Desenhos marinhos na técnica trencadís, da mosaicista Liana.  E as xananas montadas no ateliê de João Batista.     

Natureza

De tanto ver painéis em mosaico pelas ruas da cidade de João Pessoa, onde morou por alguns anos, o químico natalense João Batista de Lima foi tomado pela curiosidade e decidiu aprender a técnica. Primeiro a esposa fez o curso, repassou as técnicas para ele e depois ele mesmo foi em busca de livros. Hoje é um mestre na criação de mosaicos.
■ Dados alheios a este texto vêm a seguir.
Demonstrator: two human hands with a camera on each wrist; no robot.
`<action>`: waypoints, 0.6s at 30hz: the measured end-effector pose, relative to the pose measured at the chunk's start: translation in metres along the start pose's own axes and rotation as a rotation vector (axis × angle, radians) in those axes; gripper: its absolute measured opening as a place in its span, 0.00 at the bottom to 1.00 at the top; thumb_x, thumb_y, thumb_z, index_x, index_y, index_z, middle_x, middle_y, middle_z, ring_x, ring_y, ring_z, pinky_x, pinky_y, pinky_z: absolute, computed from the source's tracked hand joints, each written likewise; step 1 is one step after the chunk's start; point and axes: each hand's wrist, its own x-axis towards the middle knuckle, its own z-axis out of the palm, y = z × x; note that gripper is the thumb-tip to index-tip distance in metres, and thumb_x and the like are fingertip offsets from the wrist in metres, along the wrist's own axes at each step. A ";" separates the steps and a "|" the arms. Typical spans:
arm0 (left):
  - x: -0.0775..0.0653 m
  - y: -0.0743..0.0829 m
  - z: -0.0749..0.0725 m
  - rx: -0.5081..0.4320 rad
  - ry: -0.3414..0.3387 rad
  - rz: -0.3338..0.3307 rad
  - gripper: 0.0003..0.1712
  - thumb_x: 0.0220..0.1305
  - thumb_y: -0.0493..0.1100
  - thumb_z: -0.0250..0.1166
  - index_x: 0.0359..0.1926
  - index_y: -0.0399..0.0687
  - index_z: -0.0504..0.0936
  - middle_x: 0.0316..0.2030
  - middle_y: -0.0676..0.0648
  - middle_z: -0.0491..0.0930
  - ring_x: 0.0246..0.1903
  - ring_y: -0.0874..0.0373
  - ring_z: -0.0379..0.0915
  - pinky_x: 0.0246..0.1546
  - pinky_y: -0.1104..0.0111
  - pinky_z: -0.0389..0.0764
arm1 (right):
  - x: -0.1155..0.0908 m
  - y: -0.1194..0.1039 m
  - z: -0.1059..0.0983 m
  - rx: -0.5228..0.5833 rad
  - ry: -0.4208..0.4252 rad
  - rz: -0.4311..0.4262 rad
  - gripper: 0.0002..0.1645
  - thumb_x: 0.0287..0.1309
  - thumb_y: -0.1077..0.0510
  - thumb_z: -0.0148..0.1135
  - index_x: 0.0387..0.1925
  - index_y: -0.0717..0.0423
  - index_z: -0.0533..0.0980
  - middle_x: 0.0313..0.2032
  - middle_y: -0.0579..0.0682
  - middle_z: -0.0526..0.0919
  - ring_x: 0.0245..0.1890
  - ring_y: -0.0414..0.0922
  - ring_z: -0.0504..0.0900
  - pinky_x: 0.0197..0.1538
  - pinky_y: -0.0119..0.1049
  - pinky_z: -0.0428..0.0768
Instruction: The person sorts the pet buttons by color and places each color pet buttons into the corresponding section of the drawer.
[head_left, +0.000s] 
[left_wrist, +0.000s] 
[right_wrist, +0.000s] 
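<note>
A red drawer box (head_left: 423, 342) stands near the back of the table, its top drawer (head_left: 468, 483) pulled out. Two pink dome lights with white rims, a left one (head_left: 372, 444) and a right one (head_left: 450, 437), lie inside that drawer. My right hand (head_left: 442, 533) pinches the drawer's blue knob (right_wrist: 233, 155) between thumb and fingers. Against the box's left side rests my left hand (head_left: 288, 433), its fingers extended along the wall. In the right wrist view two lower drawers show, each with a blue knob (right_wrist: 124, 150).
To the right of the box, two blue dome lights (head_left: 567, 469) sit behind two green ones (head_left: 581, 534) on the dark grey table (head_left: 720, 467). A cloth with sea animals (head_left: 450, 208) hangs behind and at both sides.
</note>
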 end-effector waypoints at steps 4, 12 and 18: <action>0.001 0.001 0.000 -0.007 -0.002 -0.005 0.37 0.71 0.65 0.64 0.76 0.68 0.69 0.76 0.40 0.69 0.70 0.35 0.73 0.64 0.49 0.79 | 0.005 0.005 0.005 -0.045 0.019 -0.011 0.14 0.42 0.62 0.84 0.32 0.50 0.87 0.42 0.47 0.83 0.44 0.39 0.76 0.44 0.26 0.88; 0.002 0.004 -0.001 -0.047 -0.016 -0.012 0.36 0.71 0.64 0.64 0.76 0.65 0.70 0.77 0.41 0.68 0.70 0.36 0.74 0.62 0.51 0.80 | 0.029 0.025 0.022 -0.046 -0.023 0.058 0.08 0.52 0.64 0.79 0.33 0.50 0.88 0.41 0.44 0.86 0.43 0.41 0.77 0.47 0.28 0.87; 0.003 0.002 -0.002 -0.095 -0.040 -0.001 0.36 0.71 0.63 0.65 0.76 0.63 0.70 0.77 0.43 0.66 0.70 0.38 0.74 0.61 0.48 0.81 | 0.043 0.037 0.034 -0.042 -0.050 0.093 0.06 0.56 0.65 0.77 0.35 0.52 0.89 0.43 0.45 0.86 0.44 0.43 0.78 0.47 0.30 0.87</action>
Dentre os estilos de fragmentos que prefere estão o opus tessellatum (termo em latim) em forma de quadrado ou retângulo, e o opus vermiculatum, fragmentos mínimos com precisão mais descritiva.

Sobre a criação do mural para a escadaria de Mãe Luíza, Batista destaca a iconografia do desenho que para ele é abrangente e a busca pela harmonia das cores para chegar ao efeito final que agrade aos olhos. “Trabalhamos com os tons da natureza, com o que foi possível fazer a partir das cores que nós temos no mercado das cerâmicas industriais”, explicou.  Sobre a paixão pelos mosaicos, ele diz que o encanto nasce pela “formação da imagem a partir dos fragmentos”.

Escadaria

A Escadaria de Mãe Luíza fica em frente à praia de Areia Preta, enseada próxima das falésias da Via Costeira, zona Leste.  Em 2020 teve início o processo de repaginação artística, quando 20 artistas do grafite selecionados em chamada pública, criaram um mural nas áreas laterais. Outras ações estão previstas para o local, em parceria com a Secretaria de Turismo.